== Task details ==
Across the data below, state how many lines hold "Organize", and reply with nothing but that number.

(Extracted data entries)
▼

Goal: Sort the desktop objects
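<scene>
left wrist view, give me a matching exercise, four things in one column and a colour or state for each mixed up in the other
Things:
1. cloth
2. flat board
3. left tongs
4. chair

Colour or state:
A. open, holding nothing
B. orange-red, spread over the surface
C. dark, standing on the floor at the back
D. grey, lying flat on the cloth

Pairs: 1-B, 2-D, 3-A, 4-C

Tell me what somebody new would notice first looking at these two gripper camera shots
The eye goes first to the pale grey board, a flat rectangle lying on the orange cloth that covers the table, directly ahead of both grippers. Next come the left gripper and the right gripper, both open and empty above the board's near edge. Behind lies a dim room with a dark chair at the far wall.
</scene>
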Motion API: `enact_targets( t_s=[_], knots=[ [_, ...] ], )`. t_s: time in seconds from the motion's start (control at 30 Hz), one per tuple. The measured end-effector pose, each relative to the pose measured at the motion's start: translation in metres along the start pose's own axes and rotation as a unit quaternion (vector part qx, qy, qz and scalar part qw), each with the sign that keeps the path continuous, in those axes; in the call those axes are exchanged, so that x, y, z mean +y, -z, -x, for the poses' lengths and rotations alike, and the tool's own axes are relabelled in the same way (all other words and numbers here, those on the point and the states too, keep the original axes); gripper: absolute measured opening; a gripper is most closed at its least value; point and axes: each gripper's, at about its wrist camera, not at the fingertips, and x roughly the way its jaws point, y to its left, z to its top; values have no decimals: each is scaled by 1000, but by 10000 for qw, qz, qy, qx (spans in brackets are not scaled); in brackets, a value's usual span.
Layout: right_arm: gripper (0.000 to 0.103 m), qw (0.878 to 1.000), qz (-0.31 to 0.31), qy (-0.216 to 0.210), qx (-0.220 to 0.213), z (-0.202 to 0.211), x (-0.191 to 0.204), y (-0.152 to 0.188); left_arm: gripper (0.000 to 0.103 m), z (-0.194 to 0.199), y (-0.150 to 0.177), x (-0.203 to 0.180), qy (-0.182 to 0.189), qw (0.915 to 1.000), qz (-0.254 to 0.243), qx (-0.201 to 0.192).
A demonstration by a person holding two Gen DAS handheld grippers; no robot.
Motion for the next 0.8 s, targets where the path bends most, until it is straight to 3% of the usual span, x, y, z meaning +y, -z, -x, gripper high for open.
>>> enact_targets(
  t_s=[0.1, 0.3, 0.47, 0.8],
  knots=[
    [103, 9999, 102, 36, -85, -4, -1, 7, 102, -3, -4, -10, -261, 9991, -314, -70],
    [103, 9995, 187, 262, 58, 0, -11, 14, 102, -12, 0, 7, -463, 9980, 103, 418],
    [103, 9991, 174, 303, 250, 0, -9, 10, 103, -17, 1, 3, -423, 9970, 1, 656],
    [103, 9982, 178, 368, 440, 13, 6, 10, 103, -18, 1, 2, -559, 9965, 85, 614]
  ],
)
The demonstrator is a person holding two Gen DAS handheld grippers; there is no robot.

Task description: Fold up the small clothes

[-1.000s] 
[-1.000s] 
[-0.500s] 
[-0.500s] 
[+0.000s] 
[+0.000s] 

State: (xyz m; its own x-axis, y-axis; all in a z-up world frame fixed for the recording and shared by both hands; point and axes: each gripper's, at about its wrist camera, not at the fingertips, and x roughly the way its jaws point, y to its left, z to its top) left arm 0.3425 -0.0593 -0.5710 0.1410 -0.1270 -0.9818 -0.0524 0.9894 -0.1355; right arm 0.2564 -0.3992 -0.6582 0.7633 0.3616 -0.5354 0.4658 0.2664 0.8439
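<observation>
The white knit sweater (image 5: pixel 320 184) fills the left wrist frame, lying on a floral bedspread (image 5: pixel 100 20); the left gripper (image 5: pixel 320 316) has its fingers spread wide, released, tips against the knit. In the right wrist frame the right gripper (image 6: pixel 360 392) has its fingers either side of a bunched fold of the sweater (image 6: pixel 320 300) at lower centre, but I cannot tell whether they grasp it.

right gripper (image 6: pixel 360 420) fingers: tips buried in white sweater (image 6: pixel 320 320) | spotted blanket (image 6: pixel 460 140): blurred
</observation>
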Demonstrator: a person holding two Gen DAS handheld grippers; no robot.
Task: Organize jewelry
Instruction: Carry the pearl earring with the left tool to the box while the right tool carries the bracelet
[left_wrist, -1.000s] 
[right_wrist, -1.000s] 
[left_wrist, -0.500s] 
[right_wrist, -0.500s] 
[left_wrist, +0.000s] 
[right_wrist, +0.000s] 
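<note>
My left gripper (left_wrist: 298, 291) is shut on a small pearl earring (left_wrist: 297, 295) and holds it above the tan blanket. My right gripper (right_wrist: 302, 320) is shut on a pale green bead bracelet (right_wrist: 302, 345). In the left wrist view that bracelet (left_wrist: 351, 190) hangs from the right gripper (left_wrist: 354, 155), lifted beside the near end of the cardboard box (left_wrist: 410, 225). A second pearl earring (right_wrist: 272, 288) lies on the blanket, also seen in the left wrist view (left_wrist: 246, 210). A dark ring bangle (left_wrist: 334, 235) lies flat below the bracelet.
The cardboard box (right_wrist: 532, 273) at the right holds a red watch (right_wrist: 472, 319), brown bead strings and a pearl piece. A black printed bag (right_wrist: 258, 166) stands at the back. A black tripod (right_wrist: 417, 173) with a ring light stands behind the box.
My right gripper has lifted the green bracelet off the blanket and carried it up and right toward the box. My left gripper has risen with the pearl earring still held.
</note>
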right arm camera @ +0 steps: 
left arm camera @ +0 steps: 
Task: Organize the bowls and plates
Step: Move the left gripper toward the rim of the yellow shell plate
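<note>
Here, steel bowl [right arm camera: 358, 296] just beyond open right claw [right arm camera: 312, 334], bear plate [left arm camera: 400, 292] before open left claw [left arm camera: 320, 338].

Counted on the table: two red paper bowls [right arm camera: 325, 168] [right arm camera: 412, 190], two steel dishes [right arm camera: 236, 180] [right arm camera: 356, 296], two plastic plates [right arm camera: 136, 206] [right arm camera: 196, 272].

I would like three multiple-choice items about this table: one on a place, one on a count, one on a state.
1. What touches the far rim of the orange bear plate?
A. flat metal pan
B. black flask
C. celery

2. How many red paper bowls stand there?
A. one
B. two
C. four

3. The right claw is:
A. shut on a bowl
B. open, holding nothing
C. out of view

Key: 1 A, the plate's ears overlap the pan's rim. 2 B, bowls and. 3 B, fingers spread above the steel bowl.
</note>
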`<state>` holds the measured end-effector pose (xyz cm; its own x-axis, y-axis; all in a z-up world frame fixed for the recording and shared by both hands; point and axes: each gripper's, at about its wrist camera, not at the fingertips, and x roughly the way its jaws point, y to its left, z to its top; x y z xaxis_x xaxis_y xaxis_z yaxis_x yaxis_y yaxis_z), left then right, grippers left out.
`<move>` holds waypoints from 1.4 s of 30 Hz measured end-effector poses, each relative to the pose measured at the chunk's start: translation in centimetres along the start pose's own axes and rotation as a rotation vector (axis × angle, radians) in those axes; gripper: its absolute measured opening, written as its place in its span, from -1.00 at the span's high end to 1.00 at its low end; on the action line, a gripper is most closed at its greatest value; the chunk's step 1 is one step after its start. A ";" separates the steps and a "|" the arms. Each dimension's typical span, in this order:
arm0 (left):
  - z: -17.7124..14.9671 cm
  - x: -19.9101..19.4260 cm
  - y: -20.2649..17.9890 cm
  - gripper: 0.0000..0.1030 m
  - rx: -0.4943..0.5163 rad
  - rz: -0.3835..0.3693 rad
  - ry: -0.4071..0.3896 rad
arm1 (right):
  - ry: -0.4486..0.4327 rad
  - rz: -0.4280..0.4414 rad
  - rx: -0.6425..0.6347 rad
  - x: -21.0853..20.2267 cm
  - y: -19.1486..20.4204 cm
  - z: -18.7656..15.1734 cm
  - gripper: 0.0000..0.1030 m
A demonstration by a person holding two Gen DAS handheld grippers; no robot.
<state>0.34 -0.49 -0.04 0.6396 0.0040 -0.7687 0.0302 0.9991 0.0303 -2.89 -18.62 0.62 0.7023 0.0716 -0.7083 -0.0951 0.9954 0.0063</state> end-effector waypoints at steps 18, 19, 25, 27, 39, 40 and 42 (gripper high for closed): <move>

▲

== Output of the exercise ==
2